Come ogni anno, con l’arrivo del caldo, mi precipito a fare shopping per i miei figli, che adesso hanno 6 e 7 anni e le cose dell’anno scorso non gli entrano più, perché sono cresciuti in maniera esponenziale.

Non so voi ma io, per i capi basici, quelli che gli metto per andare a giocare o in spiaggia, non me la sento di comprare da Bonpoint, per quanto sarebbero la mia meta ideale per l’intero guardaroba, da 0 a 16 anni. Se considero che a stento riusciranno a indossare certi capi per una stagione sola, devo ripiegare, ahimè, su magliette, calzoncini e camicine Made in China dei colossi low cost: Zara, H&M e compagnia bella.

Ma appena entro nei loro mega store mi si apre puntualmente questo scenario, d’estate come d’inverno: il reparto dedicato ai maschietti pullula di polo, t-shirt e pantaloni sobri, divertenti e molto appetibili. Certo, ci sono anche le mega-stampe dei soliti Spiderman e Star Wars che spuntano qua e là su maglionicini e bermuda, ma riesco facilmente a trovare capi di abbigliamento degni di un collegio inglese.
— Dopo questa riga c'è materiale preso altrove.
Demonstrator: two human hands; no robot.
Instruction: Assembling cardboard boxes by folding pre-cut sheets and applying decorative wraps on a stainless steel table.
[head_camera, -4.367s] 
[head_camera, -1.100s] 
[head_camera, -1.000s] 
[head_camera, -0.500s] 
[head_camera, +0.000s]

Quando arrivo invece nel reparto femminile, scatta l’avvilimento: un tripudio di colori improbabili mescolati in maniera schizofrenica. Unicorni ed Else di Frozen che spuntano su TUTTE (..e dico TUTTE) le magliette appese alle grucce. Cerco dei leggings blu ma mi trovo a frugare tra montagne di leggings fucsia, rosino, glicine, lilla. Di blu notte nemmeno l’ombra. Vorrei prendere a Olli qualche costumino (nei negozi che piacciono a me costano una fortuna e onestamente non me la sento di pagare €50 un costume che entro fine agosto sarà sbiadito e sfilacciato) e trovo solo bikini (sì, il reggiseno è imprescindibile anche nella taglia 2 anni) tankini e trikini da cubista del Cocoricò o da ballerina del Crazy Horse. Ovviamente tutto fucsia, unicorni e glitter ovunque. E io che mi illudevo di trovare banalissimi costumi interi coi fiorellini e mutandine senza il pezzo di sopra. Del resto mia figlia ha solo 7 anni!

In tempi in cui la difesa della dignità della donna sembra un’urgenza (almeno sui media), in tempi di #meetoo, come è possibile che per una bambina i colossi dell’abbigliamento mondiale concepiscano solo magliette volgari e abiti ammiccanti che mettono in evidenza forme inesistenti, e che più o meno esplicitamente alludono a una sessualità fuori luogo? In tempi in cui si fanno campagne contro le differenze di genere, com’è che a me a volte sembra di ripiombare nell’800, quando per le bambine si concepivano solo gonne, pizzi e tulle e per i maschi solo giacche e pantaloni; quando esistevano colori ‘maschili’ e colori ‘femminili’?

Esco sconfitta e quasi a mani vuote dal mio giro di shopping e mi rifugio in quei quattro negozi in croce, cari, dove quanto meno il decoro delle bambine (inclusa la mia) è rispettato e salvaguardato. Dove è rispettata l’infanzia e quello che le è proprio.